Adrian took in our joined hands and nodded. “Ah, I get it. That’s cool. I’ll get in the studio and put it together. You take a listen and tell me it isn’t genius.”
“Alright.” There was no way he drove five hours for something we could’ve discussed on the phone or in a video conference. “You going back to your band or staying solo?”
“Man, I never want to be in a boy band again. Choreographed dance routines and straight songs for little girls.” He waved the idea away. “I’m on my own. I need to take Adrian to the next level. Man up. Get a new sound, a new look, a fan base that doesn’t have a nine o’clock bedtime.”
“I get what you’re saying, but there’s a ton of cash in boy bands. Look at the car you rolled up in.” I gestured to the window. “Where I’m sitting the future’s uncertain. I might not make another dime. Is that something you can be cool with?”
He grinned. “Yeah, right. Derek Bast not make another dime. Man, you could record yourself taking a shit and it’d end up platinum.”
“I keep asking him why he thinks this is the end,” Bess said, turning to me. “You keep saying this could be it for your career, but it looks like the beginning of the next level, like Adrian said about his reason for going out on his own.”

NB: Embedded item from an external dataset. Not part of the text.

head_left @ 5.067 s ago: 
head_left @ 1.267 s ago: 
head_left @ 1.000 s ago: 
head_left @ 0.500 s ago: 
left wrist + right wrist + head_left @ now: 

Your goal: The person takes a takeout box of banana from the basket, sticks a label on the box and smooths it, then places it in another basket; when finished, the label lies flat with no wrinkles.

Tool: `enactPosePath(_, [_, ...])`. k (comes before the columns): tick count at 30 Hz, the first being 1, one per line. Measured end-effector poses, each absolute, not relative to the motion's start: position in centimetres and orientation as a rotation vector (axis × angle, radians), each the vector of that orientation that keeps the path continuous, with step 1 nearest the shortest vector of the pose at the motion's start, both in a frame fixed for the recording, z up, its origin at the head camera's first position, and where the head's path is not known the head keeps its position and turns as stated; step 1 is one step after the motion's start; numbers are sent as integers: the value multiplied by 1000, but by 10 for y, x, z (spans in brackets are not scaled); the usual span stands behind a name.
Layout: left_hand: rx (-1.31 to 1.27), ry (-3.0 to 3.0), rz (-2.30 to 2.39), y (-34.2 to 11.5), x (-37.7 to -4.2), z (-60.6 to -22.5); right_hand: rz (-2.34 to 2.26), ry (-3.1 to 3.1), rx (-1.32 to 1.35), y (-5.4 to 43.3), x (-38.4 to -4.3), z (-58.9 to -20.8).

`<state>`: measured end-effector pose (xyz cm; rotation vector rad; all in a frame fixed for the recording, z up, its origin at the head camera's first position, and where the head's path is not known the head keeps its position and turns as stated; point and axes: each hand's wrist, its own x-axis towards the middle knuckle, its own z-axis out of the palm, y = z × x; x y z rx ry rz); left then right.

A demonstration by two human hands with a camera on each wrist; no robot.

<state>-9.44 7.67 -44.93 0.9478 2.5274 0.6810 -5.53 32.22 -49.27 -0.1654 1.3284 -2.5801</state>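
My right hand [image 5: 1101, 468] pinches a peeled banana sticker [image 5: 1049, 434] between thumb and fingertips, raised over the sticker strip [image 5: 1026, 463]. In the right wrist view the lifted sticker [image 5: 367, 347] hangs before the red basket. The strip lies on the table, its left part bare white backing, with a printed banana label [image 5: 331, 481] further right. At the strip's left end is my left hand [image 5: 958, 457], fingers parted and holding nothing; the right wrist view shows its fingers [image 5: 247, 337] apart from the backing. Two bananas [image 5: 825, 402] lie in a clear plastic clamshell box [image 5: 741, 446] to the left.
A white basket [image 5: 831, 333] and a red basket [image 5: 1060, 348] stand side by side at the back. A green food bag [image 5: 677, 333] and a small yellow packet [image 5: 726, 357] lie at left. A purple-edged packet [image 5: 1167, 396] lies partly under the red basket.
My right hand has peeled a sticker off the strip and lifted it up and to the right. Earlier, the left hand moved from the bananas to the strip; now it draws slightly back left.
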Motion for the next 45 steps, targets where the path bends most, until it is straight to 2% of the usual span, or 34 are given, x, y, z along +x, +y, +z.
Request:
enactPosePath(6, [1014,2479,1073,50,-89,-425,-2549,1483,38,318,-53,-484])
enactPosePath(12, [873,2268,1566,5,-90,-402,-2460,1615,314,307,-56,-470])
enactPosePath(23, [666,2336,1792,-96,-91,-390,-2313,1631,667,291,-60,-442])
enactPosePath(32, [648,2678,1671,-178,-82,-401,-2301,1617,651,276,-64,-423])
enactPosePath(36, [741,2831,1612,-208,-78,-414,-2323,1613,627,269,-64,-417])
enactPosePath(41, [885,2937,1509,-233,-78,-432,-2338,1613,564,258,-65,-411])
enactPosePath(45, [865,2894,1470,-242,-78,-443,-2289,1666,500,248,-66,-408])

“I just…” I took a deep breath. It was hard trying to explain how I felt after being on top and still there, but stalled out and not knowing what was supposed to come next. “It could go either way. I need to get something new out and if it’s too different, it could bomb. If it’s the same, I could become boring and lose sales. It’s a hard balance and I’m preparing myself for either outcome.”